● **Given material**

┏━━

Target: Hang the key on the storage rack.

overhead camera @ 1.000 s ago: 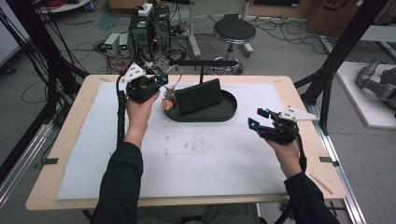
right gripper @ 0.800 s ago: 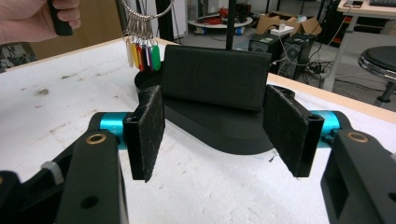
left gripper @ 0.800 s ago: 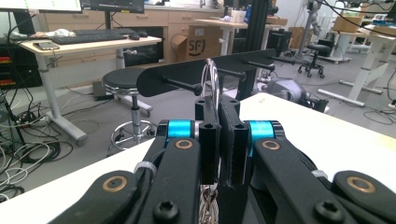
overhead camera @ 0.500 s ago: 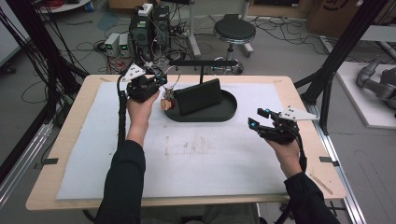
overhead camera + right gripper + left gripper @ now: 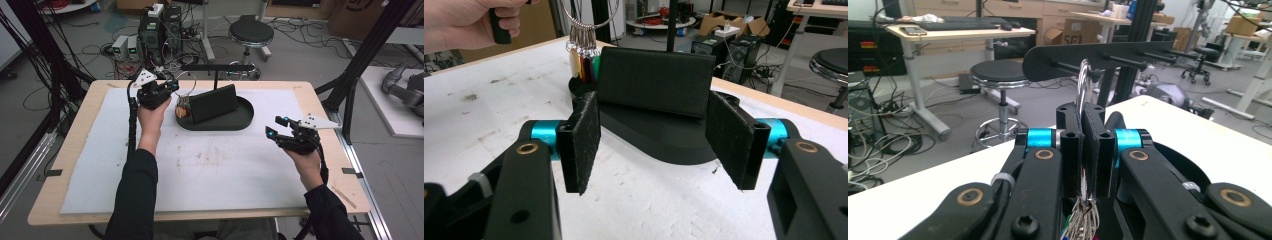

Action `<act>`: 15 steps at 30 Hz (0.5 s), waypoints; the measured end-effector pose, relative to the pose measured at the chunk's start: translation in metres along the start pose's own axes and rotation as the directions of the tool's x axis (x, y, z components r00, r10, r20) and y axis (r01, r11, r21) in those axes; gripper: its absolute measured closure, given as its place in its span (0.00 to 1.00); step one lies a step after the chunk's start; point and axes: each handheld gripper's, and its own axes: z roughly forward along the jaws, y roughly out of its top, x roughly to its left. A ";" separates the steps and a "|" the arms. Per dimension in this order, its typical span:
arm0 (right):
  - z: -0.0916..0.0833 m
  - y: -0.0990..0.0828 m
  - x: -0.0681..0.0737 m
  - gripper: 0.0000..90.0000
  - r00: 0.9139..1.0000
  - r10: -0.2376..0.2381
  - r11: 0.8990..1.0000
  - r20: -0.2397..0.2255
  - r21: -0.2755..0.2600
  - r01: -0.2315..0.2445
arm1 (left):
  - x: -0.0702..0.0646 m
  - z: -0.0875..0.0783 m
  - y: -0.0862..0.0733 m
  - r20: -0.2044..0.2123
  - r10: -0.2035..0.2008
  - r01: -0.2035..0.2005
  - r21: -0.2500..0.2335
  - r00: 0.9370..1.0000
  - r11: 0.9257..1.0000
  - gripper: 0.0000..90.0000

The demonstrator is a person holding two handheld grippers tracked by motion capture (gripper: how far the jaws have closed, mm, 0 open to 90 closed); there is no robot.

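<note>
left gripper (image 5: 1083, 150) pinching key ring (image 5: 1083, 82) near rack peg (image 5: 1068, 66); right gripper (image 5: 659, 145) spread. could miss peg, drop keys (image 5: 183, 107) by tray's left edge.

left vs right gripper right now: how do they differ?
The left gripper is shut on the key ring; the right gripper stands open and empty. The left is raised beside the black rack by the tray; the right hangs apart over the white mat, aimed at the tray. Both have black jaws with blue hubs.
</note>
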 end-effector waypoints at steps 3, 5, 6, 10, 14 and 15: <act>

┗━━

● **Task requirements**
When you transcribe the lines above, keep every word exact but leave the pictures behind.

● **Completed exercise**
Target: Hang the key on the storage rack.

overhead camera @ 1.000 s ago: 
right gripper @ 0.800 s ago: 
left gripper @ 0.800 s ago: 
overhead camera @ 0.500 s ago: 
overhead camera + right gripper + left gripper @ now: 

Action `<act>`: 15 steps at 30 Hz (0.5 s), waypoints; the measured end-effector pose, relative to the pose measured at the chunk's start: translation in metres along the start pose's own axes and rotation as the directions of the tool's x axis (x, y, z components r00, r10, r20) and y axis (r01, r11, r21) in those axes; gripper: its absolute measured closure, given as its place in its span (0.00 to 1.00); step one lies a step after the chunk's start; point and axes: each handheld gripper's, and its own axes: z roughly forward along the jaws, y roughly out of its top, x roughly to its left. A ";" separates the steps and a "|" the arms. Per dimension in this order, its typical span:
arm0 (right):
  - z: -0.0916..0.0833 m
  - y: -0.0990..0.0828 m
  - x: -0.0681..0.0737 m
  - gripper: 0.0000..90.0000
  - r00: 0.9139..1.0000
  - r10: -0.2376..0.2381
  - r11: 0.8990..1.0000
  - r20: -0.2397..0.2255
  - r21: -0.2755..0.2600
  - r01: -0.2315..0.2445
arm1 (left):
  - x: -0.0702..0.0646 m
  - z: -0.0875..0.0783 m
  - y: -0.0862..0.0733 m
  - r20: -0.2044..0.2123
  - r10: -0.2035..0.2008
  - r01: -0.2035..0.2005
  - r21: -0.2500..0.2335
  - r00: 0.9370..1.0000
  - r11: 0.9257..1.0000
  - gripper: 0.0000..90.0000

The demonstrator is a person holding two handheld grippers tracked by motion capture (gripper: how far the jaws have closed, mm, 0 open to 90 closed); there is no robot.

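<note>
left gripper (image 5: 1083, 150) pinching key ring (image 5: 1083, 82) near rack peg (image 5: 1068, 66); right gripper (image 5: 659, 145) spread. could miss peg, drop keys (image 5: 183, 107) by tray's left edge.

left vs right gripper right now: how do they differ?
The left gripper is shut on the key ring; the right gripper stands open and empty. The left is raised beside the black rack by the tray; the right hangs apart over the white mat, aimed at the tray. Both have black jaws with blue hubs.
</note>
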 end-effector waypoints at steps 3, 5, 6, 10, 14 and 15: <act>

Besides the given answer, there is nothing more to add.